Radio Is Alive And Doing Very Well


(by Lora Lewis) Charlie Sislen led off the NJAB Conference Super Session Thursday called “The Power of Radio,” paraphrasing Mark Twain: rumors of radio’s death are somewhat premature. In fact, he argues that 2016 is radio’s golden age. Nielson VP Rich Tunkle offered proof in the form of research that radio is still the most used media, and the most effective, thanks to less fragmentation.

Tunkle said the typical consumer in one month may interact with multiple apps and 20 television channels, but only seven radio stations, making a radio advertising campaign more cost effective. Tunkle added that 80% of consumers still rely on traditional platforms for listening and said, “More millennials will engage with radio in a day than will engage with Pandora in a month.”

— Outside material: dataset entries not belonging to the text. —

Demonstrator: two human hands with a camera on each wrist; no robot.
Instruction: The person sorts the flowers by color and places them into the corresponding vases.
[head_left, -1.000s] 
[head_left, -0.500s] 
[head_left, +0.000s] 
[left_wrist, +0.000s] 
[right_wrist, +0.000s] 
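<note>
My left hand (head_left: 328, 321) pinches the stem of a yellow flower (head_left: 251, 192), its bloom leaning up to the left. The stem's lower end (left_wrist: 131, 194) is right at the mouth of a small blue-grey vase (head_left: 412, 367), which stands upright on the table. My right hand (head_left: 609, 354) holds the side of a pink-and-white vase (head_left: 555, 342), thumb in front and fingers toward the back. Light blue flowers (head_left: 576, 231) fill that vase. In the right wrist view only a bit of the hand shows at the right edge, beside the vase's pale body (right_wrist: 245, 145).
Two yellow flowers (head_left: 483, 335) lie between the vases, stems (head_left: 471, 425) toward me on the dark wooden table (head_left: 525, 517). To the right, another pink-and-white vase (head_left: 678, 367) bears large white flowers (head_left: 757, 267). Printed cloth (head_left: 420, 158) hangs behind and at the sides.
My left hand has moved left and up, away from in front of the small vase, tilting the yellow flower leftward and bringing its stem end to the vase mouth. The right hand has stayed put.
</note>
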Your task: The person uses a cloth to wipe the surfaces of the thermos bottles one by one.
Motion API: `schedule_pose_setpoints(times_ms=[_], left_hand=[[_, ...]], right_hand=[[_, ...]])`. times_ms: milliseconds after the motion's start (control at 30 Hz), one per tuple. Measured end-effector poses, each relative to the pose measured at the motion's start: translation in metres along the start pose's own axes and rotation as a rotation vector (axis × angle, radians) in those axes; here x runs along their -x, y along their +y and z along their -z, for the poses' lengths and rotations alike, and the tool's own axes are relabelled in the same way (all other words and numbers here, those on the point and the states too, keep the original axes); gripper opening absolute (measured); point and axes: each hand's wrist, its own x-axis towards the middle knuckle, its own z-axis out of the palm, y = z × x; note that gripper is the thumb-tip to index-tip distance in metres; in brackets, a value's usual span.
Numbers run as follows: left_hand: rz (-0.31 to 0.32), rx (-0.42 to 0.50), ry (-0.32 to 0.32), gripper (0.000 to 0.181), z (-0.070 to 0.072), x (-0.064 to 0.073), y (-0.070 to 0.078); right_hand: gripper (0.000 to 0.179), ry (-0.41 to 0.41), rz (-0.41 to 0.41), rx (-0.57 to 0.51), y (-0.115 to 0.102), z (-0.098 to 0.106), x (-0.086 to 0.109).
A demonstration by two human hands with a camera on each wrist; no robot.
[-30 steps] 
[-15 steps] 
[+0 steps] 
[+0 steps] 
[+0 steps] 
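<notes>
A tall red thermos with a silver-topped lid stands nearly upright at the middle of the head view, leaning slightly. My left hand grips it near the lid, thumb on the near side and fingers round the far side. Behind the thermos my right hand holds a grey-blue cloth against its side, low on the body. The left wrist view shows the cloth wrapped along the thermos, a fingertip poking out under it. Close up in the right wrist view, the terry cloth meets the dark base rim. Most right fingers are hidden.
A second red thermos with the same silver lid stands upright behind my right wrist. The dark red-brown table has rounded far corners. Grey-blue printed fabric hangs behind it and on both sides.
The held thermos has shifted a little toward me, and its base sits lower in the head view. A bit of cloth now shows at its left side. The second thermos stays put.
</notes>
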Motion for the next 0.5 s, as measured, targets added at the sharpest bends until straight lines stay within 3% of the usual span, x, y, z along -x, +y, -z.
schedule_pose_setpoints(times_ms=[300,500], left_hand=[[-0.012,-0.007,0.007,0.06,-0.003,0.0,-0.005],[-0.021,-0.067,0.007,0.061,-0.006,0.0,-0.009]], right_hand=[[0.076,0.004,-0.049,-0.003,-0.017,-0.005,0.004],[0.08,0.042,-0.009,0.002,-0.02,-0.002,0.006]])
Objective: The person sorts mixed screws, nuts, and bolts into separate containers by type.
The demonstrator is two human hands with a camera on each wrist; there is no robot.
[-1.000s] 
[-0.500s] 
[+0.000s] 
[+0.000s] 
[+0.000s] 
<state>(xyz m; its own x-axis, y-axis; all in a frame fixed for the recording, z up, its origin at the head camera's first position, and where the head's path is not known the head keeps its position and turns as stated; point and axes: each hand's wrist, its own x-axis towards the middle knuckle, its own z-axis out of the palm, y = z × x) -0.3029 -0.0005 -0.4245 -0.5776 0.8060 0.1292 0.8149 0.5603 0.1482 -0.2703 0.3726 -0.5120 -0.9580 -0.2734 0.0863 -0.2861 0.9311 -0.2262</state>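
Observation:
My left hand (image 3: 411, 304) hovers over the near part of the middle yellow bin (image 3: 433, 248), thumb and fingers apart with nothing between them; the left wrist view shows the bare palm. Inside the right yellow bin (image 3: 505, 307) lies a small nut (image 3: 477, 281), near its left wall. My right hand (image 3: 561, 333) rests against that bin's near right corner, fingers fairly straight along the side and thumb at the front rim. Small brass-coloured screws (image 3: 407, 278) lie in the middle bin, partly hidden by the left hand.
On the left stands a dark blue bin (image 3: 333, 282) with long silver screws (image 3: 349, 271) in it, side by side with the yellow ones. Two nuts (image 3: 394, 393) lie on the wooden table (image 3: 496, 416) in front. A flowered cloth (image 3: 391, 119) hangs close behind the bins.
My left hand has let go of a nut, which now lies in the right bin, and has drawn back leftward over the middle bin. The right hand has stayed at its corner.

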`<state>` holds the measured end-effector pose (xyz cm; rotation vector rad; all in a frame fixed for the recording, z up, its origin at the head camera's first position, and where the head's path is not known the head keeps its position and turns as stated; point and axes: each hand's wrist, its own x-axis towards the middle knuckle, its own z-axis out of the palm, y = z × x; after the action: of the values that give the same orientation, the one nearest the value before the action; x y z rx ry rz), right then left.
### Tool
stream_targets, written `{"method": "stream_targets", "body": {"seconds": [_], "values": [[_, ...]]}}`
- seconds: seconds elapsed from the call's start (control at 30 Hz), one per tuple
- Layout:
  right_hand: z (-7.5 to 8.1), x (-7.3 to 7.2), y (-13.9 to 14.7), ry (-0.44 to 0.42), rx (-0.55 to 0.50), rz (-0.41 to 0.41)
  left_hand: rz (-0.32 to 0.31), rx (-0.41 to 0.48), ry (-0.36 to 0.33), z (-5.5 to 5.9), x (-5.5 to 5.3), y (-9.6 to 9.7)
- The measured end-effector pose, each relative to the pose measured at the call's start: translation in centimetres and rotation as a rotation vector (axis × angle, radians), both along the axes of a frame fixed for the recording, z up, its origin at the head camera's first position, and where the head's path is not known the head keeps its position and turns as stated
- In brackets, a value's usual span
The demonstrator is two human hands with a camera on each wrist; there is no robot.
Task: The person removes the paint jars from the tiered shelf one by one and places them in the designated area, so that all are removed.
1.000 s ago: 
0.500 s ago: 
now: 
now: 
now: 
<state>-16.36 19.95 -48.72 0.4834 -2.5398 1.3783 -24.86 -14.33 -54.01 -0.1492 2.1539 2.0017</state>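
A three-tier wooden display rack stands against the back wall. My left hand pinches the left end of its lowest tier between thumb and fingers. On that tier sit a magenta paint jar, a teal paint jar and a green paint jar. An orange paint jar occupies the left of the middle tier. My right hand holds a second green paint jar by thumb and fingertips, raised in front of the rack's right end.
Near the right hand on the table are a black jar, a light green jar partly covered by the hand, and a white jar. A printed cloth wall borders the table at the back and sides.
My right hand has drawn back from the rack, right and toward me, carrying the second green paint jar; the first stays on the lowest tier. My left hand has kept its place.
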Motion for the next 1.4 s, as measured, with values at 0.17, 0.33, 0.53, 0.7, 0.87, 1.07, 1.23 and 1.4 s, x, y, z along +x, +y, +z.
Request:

Tunkle also unveiled new research on ROI for six spending categories including fast food and retail. In the radio ROI study, Tunkle says telecom advertisers got $14 back for every dollar spent. Department stores did even better, pulling in $17 for every dollar spent. Home improvement was $10 to $1.

Pierre Bouvard continued radio’s good news. He said in the current audio landscape AM/FM owns 52% of all audio engagement, it has five times the reach of Pandora, and 15 times that of Spotify. Advertisers, he notes, have the wrong perception of the share radio owns. “It is still number one in media time spent throughout the day and AM/FM is still reaching 92 % of adults each week.”

Katz Radio’s Stacey Lynn Schulman agreed: “Be bullish on radio.” She also pointed out the power of radio’s massive reach, noting that Pandora and other on-demand formats have to “one-sy” and “two-sy” their way to results. Radio is measurable, credible, and accountable.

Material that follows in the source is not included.